O impacto foi evidente. Mesmo com a volatilidade, as cotações do cacau na Bolsa de Valores de Nova York (NYSE) chegaram a quase US$ 12 mil por tonelada. Atualmente, os preços estão entre US$ 8 e US$ 9 mil por tonelada.

Em meio à disparada mundial nos preços do cacau, os preços de chocolates em barra e bombons acumularam uma alta de 16,53% nos últimos 12 meses, segundo o Índice Nacional de Preços ao Consumidor Amplo (IPCA), a inflação oficial do país.

"Já há algum tempo, a demanda supera a oferta, mas em 2024 esse cenário se agravou, com um déficit de 500 mil toneladas no ano passado. Isso levou a um aumento significativo nos preços. A volatilidade persiste porque, embora os preços subam rapidamente, o ajuste completo leva tempo", diz Losi.

Ao longo de 2024, o preço do cacau experimentou grande volatilidade, com variações acentuadas e uma imprevisibilidade que afetou profundamente o mercado.
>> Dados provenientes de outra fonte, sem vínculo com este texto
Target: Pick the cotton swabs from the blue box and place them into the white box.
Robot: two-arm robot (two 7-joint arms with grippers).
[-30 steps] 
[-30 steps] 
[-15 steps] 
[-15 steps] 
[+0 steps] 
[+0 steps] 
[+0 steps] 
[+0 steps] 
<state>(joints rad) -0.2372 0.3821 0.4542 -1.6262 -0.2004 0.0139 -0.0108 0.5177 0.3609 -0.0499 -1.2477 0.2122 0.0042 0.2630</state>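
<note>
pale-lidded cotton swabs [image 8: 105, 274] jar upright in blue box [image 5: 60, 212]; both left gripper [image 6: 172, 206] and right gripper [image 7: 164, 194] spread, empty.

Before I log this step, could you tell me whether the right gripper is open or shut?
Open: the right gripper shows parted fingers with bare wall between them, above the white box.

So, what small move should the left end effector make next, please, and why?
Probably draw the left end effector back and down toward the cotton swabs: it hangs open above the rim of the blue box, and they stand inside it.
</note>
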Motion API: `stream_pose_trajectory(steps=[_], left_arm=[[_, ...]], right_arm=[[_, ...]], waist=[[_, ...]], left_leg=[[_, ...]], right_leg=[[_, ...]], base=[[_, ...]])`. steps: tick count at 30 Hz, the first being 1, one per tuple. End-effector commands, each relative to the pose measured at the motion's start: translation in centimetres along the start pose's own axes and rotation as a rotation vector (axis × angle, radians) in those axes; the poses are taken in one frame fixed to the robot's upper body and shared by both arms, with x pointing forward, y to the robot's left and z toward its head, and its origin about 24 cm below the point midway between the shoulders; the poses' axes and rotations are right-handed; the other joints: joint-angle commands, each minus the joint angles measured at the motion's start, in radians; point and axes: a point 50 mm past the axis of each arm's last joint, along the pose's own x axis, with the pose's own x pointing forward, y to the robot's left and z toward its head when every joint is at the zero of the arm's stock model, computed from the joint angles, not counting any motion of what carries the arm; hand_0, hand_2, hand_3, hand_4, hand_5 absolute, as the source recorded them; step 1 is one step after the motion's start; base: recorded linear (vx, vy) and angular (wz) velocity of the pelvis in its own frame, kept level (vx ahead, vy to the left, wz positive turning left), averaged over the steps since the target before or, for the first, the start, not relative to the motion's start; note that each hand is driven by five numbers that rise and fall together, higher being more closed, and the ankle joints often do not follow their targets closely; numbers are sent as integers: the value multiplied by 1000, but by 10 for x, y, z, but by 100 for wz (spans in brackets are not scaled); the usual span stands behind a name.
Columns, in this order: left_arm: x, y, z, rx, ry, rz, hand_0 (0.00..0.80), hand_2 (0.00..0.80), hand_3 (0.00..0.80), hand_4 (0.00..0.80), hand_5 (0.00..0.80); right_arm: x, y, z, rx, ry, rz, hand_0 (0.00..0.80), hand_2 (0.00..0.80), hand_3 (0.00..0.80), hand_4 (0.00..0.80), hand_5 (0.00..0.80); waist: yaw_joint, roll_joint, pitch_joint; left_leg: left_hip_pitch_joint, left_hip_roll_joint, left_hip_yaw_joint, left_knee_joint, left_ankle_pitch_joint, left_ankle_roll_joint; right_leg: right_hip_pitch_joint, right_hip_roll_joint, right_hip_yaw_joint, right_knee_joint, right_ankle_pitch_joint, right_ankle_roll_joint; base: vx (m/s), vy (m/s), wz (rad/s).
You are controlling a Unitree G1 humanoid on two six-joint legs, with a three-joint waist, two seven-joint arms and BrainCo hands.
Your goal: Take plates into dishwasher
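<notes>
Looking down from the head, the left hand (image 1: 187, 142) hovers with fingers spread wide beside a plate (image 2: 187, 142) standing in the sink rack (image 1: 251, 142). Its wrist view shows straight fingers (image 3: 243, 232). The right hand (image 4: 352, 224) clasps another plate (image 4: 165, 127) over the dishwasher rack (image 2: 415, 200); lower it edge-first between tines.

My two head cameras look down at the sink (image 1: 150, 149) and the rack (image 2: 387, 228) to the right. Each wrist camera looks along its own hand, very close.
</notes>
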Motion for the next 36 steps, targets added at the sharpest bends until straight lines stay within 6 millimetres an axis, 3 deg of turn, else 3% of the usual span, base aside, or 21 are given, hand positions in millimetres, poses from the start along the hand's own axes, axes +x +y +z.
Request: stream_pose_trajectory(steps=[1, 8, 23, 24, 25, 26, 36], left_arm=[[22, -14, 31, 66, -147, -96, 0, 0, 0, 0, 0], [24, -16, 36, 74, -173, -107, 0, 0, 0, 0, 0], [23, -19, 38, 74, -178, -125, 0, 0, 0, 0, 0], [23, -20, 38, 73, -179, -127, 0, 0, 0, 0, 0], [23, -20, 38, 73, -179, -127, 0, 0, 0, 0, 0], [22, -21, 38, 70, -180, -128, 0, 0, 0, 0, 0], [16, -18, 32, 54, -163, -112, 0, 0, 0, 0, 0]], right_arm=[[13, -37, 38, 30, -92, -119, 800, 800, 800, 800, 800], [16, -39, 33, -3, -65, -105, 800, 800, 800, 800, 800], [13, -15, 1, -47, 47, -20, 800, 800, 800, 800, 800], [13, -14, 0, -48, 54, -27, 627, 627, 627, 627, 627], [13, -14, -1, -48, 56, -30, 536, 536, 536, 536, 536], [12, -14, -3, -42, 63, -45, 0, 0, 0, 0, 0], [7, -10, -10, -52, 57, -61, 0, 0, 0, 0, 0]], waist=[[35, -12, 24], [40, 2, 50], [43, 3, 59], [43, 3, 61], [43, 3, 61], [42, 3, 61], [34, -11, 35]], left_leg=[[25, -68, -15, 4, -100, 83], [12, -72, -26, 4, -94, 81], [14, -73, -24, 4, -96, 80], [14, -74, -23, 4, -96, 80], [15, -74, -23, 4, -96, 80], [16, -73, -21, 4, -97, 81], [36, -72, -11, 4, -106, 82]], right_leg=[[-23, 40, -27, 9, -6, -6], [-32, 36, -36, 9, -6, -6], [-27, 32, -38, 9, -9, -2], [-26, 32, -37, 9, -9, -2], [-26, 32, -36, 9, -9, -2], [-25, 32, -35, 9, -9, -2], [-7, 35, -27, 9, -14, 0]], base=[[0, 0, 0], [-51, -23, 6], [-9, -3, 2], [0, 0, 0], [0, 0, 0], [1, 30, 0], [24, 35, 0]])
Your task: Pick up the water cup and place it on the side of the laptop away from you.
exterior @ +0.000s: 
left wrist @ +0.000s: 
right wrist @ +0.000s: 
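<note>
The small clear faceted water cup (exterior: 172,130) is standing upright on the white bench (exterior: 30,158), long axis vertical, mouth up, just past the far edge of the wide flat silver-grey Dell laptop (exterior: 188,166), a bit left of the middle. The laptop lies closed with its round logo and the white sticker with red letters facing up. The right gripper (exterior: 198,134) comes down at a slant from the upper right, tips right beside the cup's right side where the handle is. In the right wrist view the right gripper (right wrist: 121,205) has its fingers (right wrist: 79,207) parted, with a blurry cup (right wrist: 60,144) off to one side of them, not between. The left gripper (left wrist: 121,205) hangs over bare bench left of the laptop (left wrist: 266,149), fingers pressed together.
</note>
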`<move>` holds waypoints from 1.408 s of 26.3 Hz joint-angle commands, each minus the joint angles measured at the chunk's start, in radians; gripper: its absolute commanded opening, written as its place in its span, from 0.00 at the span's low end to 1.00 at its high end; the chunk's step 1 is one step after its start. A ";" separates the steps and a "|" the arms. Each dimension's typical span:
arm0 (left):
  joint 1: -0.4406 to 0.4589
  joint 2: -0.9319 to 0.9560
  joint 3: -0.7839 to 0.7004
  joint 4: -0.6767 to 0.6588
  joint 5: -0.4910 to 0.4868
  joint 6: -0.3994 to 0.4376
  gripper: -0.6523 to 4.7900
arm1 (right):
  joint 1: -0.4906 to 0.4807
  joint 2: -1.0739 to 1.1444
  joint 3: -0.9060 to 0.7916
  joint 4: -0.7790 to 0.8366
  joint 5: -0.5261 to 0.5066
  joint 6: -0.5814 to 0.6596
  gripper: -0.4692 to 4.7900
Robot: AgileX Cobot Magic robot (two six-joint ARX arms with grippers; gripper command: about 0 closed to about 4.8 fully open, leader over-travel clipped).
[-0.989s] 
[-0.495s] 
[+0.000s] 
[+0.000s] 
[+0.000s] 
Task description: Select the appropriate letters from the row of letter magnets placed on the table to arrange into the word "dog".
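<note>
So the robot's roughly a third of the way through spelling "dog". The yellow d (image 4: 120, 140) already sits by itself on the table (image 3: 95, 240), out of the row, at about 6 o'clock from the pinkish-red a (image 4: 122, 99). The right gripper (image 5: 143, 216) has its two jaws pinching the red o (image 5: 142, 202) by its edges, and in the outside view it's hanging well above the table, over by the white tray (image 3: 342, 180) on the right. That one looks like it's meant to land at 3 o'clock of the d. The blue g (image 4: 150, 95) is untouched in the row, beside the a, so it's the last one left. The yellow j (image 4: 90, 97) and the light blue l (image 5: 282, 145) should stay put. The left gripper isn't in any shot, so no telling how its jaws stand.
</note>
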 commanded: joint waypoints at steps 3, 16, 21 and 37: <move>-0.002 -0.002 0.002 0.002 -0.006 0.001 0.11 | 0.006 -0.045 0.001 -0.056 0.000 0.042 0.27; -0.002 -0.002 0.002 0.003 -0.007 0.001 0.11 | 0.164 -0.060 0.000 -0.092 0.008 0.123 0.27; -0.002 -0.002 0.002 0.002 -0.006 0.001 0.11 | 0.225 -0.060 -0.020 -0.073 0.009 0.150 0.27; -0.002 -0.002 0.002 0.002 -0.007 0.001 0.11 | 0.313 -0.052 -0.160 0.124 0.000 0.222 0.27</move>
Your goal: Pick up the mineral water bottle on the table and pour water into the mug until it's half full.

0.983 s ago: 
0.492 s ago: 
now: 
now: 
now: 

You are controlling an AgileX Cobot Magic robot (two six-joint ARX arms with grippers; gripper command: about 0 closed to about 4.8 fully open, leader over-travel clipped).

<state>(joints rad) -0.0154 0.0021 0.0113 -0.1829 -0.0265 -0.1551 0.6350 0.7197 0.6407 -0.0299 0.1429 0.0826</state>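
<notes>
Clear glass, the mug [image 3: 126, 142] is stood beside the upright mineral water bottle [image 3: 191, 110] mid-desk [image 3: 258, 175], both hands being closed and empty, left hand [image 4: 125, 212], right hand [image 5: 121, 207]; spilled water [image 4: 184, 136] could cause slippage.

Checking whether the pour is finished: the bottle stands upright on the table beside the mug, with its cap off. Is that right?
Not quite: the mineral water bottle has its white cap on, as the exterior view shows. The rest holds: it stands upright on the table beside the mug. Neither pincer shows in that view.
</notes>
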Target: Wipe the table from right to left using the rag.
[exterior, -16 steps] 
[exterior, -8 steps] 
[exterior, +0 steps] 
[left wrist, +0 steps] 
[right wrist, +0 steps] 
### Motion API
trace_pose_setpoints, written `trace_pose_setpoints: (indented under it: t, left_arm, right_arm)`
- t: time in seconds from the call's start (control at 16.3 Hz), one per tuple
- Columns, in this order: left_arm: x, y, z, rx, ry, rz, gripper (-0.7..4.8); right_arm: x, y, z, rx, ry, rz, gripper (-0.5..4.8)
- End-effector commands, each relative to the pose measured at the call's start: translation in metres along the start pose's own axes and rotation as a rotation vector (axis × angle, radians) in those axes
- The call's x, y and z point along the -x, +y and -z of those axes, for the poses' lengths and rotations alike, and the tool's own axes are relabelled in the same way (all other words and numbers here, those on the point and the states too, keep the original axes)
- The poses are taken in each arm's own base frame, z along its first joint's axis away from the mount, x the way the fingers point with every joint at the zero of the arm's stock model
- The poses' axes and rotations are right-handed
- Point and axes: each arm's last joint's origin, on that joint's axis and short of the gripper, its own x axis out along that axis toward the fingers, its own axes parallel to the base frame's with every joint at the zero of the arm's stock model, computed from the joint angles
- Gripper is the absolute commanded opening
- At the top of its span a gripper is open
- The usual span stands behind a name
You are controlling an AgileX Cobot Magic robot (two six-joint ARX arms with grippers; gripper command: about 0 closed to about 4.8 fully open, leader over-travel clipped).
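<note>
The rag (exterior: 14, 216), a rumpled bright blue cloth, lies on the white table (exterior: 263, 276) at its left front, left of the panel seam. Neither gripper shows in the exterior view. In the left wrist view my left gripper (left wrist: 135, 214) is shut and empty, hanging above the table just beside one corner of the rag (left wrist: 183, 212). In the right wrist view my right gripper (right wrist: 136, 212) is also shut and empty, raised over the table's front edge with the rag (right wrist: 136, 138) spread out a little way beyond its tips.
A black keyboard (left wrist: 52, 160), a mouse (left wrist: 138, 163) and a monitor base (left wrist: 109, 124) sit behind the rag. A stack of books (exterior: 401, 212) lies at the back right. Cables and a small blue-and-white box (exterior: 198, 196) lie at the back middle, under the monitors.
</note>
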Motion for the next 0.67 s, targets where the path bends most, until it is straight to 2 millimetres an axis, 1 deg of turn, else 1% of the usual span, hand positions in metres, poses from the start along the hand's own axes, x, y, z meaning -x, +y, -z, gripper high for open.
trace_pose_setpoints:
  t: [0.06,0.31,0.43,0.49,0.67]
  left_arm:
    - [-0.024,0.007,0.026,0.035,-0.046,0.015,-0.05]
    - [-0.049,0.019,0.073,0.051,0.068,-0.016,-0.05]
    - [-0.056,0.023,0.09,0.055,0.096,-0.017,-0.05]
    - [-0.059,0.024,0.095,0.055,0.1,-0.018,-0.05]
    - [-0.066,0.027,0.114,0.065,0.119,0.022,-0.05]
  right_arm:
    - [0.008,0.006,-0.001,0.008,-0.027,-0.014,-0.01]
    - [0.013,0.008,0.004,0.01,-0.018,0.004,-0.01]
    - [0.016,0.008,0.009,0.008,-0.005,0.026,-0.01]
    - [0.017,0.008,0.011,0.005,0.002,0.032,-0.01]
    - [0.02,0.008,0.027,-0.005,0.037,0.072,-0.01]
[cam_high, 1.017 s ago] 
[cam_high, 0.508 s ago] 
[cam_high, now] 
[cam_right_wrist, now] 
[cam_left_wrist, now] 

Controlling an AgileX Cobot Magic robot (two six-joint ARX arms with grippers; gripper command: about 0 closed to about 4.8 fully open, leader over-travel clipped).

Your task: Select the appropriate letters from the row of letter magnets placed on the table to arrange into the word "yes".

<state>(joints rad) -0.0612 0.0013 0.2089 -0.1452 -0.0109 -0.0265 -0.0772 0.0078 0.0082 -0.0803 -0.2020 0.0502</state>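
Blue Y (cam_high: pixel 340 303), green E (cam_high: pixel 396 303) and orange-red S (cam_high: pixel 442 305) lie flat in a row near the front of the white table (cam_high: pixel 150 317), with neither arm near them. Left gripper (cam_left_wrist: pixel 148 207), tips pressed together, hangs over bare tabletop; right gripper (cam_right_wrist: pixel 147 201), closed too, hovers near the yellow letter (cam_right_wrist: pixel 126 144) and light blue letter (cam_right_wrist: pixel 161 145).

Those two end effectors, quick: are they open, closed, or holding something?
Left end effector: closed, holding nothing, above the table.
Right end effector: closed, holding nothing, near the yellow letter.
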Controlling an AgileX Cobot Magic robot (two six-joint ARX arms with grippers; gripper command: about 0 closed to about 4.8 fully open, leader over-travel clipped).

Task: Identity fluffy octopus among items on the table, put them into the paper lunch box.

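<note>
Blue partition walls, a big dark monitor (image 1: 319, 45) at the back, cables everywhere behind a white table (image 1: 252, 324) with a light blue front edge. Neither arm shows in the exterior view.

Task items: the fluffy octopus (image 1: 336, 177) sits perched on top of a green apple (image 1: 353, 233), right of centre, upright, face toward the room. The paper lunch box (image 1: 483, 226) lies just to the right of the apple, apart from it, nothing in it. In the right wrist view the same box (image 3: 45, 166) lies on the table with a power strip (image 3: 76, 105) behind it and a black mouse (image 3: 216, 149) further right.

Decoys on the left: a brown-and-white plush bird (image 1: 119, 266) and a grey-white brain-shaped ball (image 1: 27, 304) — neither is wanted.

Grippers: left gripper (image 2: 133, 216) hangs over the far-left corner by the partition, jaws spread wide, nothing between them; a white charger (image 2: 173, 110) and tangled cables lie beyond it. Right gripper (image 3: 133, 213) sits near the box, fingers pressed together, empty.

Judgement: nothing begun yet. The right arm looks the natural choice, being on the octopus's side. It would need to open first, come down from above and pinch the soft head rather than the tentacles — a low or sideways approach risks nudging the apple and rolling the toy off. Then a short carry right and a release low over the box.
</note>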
Em alguns períodos, houve aumentos bruscos e sucessivos, às vezes no mesmo dia.

No meio do ano, o mercado apresentou momentos de maior equilíbrio nos preços, embora ainda mantivesse patamares muito superiores aos de 2023. Contudo, o ano passado foi um ano marcado por preços recordes.

Indústria do chocolate

Com a alta nos preços do cacau, a saída encontrada pela indústria foi se reinventar. Segundo a Abicab, a estratégia para este ano é diversificar o portfólio, indo além dos tradicionais ovos de Páscoa.

Serão 803 tipos de produtos, incluindo 93 lançamentos em relação a 2024.

"Novas gramaturas, composições com castanhas, pistache, amendoim e frutas, além de tamanhos variados, acompanham as preferências dos brasileiros, que estão sempre em busca de novidades. São opções que também atendem diferentes faixas de consumo", afirma Laerte Rimoli, porta-voz da entidade.

Segundo ele, todos os itens devem conter no mínimo 25% de cacau, percentual exigido pela Agência Nacional de Vigilância Sanitária (Anvisa) para que o produto seja classificado como chocolate.

Para Adilson Reis, analista da Mercado de Cacau, os efeitos da alta nos preços da commodity são sentidos em toda a cadeia produtiva, principalmente nos derivados do cacau, como manteiga e pasta de cacau — insumos essenciais na produção de chocolates.

"O aumento de custo foi significativo, e o repasse dos preços ao consumidor final tem sido incompatível com os valores pagos hoje pela matéria-prima. Até pouco tempo, esse impacto era menos perceptível, pois grande parte dessas empresas trabalha com contratos de longo prazo", diz o analista.

Segundo Reis, as grandes indústrias, por exemplo, costumam negociar com um ano de antecedência, o que permitia manter a produção com estoques de cacau adquiridos a preços mais baixos. Ou seja, os produtos que estavam saindo da fábrica até agora ainda tinham custo de produção mais controlado.

O mercado do cacau envolve três etapas principais: a produção nas fazendas, a indústria de transformação — que processa o cacau e produz os derivados —, e a etapa final, composta pelas fábricas de chocolate, que elaboram os produtos que chegam ao consumidor.

Para o analista, mesmo com a volatilidade, os preços devem se acomodar por causa da oferta e demanda.

"Quando há escassez, os preços sobem muito. Ficam caros, e o consumidor passa a consumir menos. Com isso, os preços começam a se ajustar, até voltarem à normalidade. Esse movimento acontece também porque o setor produtivo, de alguma forma, reage a esses estímulos", diz Reis.